__Problem to solve__. What should be copied is the stretch of entries below from the line with "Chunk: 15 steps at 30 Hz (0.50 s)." up to and including the line with "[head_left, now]", exactly and without images.

■ ■ ■

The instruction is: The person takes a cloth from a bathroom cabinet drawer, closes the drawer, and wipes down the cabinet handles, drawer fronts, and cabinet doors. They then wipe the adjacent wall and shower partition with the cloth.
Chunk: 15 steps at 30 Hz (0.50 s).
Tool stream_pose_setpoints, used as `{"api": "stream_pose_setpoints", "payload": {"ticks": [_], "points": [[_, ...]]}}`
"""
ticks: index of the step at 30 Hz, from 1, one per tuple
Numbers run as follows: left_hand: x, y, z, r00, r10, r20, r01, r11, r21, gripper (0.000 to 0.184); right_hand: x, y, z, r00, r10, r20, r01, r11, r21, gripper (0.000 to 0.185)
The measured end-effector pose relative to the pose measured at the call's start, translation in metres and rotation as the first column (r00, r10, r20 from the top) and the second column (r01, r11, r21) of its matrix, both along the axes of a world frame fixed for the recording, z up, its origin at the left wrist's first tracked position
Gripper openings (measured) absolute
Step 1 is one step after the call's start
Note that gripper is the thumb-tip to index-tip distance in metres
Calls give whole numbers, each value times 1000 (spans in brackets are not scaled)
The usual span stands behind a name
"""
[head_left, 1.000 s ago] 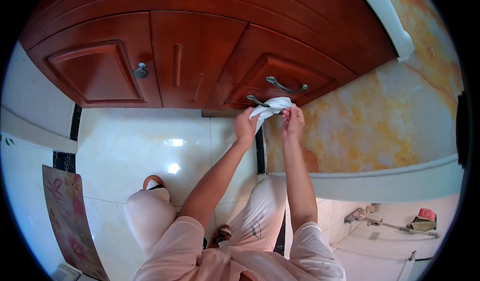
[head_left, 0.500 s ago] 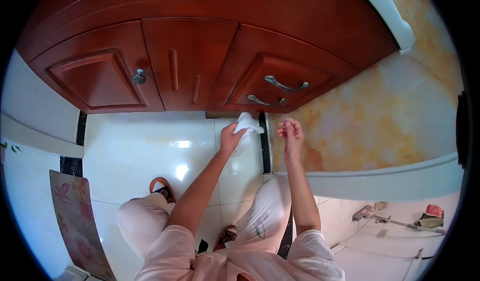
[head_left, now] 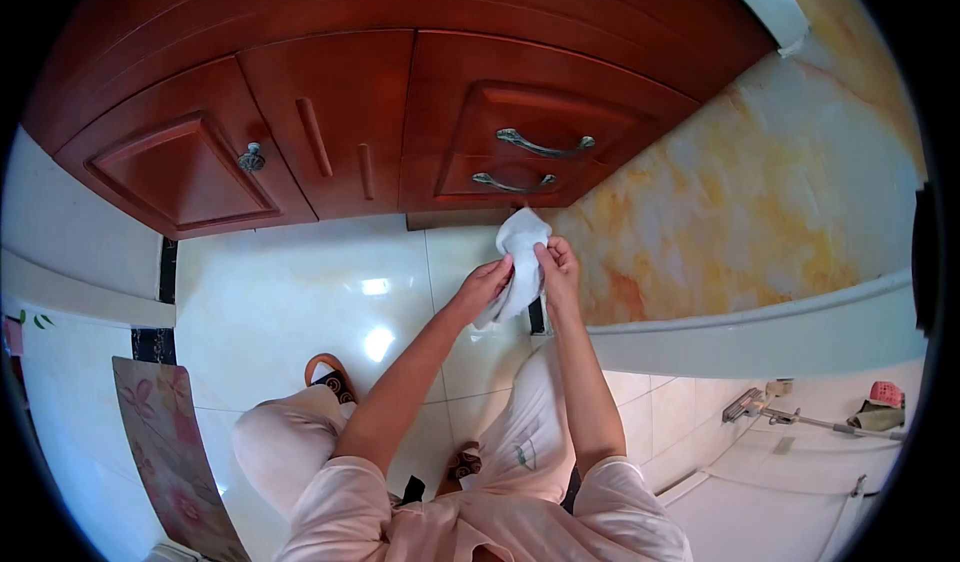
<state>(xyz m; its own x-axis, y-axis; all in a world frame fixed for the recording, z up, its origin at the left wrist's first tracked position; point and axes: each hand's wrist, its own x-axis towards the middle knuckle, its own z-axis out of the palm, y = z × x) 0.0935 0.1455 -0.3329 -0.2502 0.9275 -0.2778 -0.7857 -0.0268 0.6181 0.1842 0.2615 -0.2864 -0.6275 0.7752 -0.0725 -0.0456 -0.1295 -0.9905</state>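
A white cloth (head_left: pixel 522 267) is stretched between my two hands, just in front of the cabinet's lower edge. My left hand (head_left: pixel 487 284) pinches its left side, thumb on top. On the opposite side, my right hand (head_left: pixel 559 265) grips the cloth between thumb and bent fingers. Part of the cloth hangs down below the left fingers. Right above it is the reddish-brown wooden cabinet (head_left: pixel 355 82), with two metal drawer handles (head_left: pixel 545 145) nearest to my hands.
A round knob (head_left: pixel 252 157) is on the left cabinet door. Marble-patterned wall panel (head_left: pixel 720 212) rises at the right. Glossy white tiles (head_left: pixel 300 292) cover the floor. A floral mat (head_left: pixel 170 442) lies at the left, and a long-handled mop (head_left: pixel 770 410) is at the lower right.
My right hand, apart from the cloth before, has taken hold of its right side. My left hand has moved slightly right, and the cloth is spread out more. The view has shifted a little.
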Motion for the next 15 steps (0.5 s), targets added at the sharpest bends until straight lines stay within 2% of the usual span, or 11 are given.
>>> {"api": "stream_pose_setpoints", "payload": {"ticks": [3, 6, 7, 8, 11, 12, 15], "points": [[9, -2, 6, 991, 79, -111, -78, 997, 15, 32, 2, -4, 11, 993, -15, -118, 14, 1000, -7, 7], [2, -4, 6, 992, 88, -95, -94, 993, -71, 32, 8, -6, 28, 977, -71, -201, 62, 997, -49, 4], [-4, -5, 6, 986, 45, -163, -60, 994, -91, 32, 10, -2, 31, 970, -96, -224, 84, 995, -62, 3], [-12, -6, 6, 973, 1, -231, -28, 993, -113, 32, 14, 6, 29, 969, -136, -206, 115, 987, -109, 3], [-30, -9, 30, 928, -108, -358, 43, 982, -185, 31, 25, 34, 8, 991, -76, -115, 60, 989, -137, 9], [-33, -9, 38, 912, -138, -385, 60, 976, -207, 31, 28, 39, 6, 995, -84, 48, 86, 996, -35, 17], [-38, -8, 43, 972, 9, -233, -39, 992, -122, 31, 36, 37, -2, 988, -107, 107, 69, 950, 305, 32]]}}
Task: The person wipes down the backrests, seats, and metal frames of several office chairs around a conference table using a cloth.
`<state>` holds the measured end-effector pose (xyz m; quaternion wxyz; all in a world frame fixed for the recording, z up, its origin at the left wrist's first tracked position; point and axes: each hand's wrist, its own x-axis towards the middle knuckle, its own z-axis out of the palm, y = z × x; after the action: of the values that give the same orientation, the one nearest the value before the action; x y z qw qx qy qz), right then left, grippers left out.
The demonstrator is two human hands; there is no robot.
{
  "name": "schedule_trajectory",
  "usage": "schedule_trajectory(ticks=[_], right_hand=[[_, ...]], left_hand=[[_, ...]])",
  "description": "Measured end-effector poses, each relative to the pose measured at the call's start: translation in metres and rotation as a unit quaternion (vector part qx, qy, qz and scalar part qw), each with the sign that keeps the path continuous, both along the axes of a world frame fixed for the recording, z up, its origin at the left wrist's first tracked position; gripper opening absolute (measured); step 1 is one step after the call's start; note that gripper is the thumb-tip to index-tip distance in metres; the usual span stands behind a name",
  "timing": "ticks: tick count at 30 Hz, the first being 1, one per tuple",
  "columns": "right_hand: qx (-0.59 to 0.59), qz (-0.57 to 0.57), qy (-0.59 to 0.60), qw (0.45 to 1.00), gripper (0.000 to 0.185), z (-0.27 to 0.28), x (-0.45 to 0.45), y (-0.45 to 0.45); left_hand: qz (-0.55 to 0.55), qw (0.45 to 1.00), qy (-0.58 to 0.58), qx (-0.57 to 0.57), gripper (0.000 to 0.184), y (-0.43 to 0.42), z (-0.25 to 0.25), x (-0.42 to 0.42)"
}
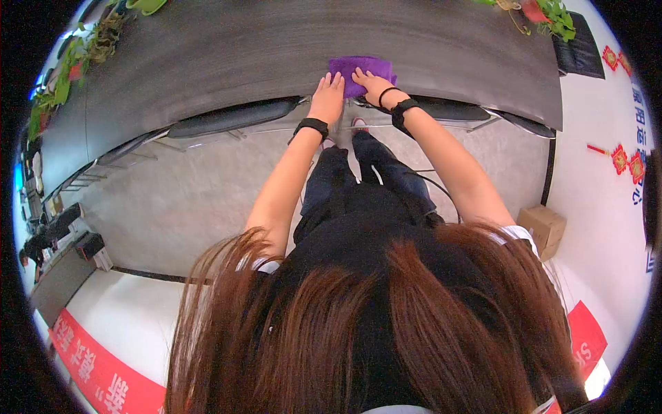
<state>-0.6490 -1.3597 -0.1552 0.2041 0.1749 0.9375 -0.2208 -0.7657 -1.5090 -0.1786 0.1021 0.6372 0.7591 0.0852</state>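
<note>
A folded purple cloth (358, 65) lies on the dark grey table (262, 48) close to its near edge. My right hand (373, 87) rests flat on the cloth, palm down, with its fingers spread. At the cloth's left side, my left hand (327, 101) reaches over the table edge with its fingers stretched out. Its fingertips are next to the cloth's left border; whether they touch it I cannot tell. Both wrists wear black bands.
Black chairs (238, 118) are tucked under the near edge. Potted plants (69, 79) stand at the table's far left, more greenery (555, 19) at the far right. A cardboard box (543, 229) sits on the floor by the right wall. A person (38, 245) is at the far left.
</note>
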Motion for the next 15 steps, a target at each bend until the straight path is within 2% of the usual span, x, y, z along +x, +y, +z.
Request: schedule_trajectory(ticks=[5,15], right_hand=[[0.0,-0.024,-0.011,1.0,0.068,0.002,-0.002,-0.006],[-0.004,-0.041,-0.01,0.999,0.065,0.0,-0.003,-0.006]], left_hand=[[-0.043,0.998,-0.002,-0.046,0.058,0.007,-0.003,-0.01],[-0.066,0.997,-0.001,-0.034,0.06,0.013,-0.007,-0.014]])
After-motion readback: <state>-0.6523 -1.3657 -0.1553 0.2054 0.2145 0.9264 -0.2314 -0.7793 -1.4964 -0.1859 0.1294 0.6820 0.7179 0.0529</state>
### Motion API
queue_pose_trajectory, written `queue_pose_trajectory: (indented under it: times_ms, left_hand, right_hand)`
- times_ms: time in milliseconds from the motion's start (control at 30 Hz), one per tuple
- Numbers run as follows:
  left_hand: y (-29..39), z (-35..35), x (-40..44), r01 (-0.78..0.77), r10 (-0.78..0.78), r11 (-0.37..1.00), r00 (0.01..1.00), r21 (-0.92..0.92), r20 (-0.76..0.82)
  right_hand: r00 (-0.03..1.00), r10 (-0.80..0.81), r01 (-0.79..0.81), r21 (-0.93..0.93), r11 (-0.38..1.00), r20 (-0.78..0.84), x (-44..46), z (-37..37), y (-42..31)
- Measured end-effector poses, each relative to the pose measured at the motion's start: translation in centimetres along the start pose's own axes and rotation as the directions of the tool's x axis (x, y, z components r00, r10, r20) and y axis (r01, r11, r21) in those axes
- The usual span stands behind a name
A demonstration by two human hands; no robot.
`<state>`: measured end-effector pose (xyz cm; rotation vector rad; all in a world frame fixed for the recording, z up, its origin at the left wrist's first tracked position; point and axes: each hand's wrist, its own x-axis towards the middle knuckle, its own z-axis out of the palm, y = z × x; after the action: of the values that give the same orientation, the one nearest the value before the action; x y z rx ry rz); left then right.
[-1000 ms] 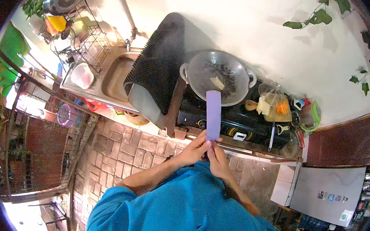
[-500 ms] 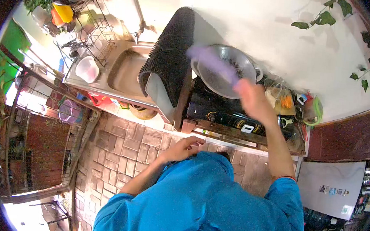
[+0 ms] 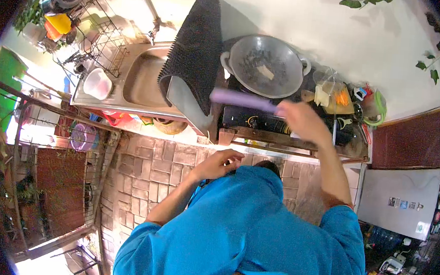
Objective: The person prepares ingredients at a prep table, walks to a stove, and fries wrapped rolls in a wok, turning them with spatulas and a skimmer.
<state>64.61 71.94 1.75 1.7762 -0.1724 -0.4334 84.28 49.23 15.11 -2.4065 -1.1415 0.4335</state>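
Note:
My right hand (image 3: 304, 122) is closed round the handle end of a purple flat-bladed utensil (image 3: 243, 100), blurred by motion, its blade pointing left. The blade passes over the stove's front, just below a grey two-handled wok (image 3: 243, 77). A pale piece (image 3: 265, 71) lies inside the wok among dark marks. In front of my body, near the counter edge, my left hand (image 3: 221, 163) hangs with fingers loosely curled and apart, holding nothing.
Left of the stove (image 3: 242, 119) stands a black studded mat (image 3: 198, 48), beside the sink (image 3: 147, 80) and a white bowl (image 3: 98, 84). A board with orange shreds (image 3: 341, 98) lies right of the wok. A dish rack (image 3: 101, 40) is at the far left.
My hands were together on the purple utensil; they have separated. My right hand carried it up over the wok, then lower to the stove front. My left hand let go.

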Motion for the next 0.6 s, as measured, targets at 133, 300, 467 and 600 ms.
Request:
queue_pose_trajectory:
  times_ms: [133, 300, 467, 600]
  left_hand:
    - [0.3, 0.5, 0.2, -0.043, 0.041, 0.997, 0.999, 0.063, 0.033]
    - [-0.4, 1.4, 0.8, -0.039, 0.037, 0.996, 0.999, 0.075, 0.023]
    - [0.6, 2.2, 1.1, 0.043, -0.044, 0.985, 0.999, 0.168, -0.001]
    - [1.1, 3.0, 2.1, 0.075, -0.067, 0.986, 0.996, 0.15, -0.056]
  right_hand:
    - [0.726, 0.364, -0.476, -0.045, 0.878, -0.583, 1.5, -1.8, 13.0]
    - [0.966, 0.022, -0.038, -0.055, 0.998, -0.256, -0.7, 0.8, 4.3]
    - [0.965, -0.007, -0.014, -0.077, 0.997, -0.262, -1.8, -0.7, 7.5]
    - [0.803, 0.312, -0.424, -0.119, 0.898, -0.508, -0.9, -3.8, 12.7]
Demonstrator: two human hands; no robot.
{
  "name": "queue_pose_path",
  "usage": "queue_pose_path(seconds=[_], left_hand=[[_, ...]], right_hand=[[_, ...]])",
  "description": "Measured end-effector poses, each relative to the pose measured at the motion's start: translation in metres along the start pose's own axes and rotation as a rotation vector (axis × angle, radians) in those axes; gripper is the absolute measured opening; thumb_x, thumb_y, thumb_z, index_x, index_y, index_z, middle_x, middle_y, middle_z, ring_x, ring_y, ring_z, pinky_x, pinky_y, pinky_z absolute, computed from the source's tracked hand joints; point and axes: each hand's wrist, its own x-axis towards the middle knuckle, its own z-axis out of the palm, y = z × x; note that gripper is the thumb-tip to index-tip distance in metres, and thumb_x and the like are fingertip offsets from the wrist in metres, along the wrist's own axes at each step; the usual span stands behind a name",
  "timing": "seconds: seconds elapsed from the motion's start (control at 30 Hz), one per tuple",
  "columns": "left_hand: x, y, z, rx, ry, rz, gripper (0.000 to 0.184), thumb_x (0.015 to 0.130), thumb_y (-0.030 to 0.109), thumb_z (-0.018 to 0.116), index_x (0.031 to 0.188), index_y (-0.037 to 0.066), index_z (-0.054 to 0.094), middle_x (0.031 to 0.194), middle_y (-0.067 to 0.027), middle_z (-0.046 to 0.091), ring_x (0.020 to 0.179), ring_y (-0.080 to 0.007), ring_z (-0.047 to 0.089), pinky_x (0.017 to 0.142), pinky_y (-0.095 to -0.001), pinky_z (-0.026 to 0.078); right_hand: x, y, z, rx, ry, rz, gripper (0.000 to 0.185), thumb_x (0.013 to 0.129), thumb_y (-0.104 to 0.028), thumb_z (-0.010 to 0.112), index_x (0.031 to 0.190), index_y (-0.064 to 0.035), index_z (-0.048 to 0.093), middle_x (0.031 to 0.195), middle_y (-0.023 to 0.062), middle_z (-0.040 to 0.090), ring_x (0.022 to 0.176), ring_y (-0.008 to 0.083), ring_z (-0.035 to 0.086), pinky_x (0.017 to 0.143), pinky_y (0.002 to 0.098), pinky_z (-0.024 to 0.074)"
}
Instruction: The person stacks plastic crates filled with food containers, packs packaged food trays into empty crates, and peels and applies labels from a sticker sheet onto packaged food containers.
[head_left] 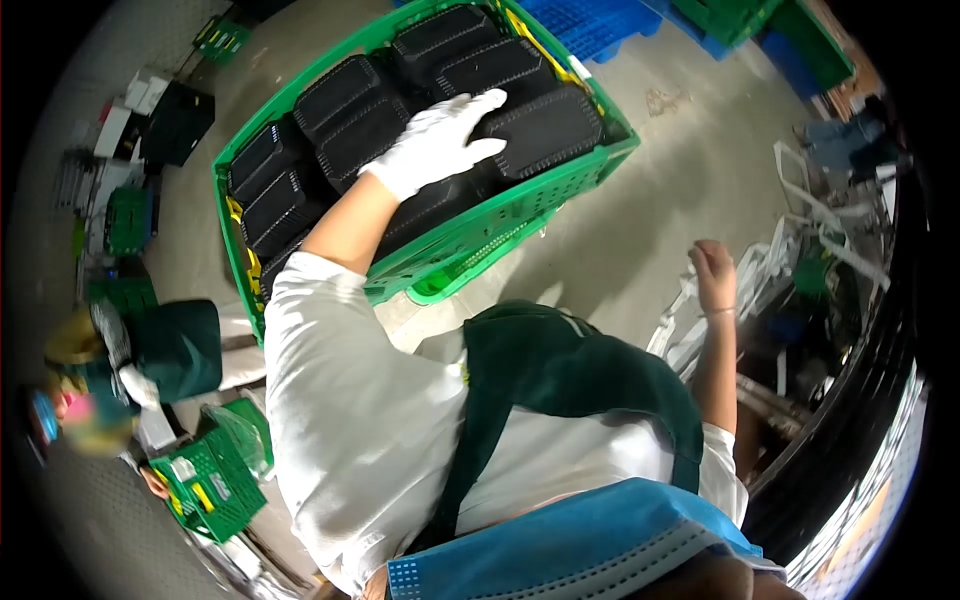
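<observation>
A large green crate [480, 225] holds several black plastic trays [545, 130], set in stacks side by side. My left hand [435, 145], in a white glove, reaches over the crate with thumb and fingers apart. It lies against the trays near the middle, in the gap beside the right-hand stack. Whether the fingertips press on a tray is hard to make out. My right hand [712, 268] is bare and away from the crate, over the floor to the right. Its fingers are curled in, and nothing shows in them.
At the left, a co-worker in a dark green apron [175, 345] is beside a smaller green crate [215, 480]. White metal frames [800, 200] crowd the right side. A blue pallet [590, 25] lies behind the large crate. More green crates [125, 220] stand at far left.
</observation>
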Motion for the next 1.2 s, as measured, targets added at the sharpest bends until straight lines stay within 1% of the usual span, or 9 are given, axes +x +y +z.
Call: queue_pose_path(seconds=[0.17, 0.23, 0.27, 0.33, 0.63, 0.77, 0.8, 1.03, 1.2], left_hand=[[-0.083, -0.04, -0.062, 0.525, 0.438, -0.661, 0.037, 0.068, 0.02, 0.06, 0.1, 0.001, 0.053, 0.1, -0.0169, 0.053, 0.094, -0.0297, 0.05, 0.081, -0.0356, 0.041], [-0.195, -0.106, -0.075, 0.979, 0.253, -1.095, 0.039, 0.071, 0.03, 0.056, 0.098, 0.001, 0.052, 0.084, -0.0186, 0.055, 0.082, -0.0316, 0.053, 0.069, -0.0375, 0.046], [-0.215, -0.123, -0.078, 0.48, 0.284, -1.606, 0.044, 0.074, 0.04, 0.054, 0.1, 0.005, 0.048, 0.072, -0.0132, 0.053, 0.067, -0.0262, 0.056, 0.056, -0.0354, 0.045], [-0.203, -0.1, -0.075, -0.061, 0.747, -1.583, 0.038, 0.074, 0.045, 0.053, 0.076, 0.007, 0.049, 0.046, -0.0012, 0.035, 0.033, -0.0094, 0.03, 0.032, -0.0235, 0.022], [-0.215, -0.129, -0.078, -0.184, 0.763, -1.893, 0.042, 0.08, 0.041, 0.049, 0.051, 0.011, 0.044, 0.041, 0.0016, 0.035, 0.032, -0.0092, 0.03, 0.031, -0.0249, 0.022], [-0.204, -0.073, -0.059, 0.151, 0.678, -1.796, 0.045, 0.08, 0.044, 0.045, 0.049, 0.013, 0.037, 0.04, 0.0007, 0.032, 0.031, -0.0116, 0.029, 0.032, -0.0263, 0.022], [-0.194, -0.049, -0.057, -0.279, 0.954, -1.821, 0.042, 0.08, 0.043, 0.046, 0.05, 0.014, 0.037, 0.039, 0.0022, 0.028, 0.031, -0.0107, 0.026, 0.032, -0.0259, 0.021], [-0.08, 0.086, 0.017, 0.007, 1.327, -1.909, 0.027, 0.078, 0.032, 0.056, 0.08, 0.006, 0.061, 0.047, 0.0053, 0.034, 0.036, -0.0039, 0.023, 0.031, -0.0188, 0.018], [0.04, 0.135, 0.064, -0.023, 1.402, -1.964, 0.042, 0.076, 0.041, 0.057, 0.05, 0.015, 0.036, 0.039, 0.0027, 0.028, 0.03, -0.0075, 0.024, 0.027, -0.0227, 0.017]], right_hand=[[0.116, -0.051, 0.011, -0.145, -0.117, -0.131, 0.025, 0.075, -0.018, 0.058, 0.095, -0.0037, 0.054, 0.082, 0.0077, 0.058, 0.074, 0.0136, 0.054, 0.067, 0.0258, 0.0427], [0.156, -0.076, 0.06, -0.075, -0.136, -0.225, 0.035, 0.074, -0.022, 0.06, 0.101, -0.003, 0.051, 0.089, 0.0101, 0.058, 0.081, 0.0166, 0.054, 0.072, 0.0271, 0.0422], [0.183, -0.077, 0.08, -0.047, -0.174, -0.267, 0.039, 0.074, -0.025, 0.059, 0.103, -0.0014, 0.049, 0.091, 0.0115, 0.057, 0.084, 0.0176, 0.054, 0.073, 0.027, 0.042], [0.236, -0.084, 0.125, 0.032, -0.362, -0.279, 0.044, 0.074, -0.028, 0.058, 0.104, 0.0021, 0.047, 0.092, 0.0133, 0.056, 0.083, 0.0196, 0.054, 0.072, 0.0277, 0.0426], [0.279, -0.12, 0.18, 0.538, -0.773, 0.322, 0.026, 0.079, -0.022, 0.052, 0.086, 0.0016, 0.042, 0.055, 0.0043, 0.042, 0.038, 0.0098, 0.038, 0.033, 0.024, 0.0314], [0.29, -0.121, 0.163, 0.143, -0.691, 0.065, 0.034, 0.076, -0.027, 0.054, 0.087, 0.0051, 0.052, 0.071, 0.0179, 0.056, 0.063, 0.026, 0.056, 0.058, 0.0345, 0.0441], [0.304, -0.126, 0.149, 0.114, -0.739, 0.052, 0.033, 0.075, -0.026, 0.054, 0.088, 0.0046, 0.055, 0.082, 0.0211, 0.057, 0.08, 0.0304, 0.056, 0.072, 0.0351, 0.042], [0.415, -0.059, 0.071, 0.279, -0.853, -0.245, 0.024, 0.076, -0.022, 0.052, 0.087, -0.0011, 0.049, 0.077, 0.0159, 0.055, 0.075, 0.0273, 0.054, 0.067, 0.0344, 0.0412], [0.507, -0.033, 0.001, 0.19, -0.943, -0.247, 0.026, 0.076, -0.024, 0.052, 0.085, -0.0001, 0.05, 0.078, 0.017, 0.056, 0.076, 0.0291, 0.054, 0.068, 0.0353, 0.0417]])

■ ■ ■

__Response below__.
Chunk: 15 steps at 30 Hz (0.50 s).
Tool stream_pose_setpoints, used as `{"api": "stream_pose_setpoints", "payload": {"ticks": [_], "points": [[_, ...]]}}`
"""
ticks: index of the step at 30 Hz, from 1, one per tuple
Numbers run as follows: left_hand: x, y, z, r00, r10, r20, r01, r11, r21, gripper (0.000 to 0.184); right_hand: x, y, z, r00, r10, r20, r01, r11, r21, gripper (0.000 to 0.185)
The measured end-effector pose relative to the pose measured at the call's start, translation in metres and rotation as the first column (r00, r10, r20 from the top) and the second column (r01, r11, r21) of its matrix, both along the axes of a world frame fixed for the recording, z up, its origin at the left wrist's first tracked position
Gripper openings (measured) absolute
Step 1 is one step after the call's start
Note that gripper is the thumb-tip to index-tip distance in metres
Calls give whole numbers, each value times 1000 (spans in brackets are not scaled)
The usual span stands behind a name
"""
[head_left, 1.000 s ago] 
[head_left, 0.500 s ago] 
[head_left, now] 

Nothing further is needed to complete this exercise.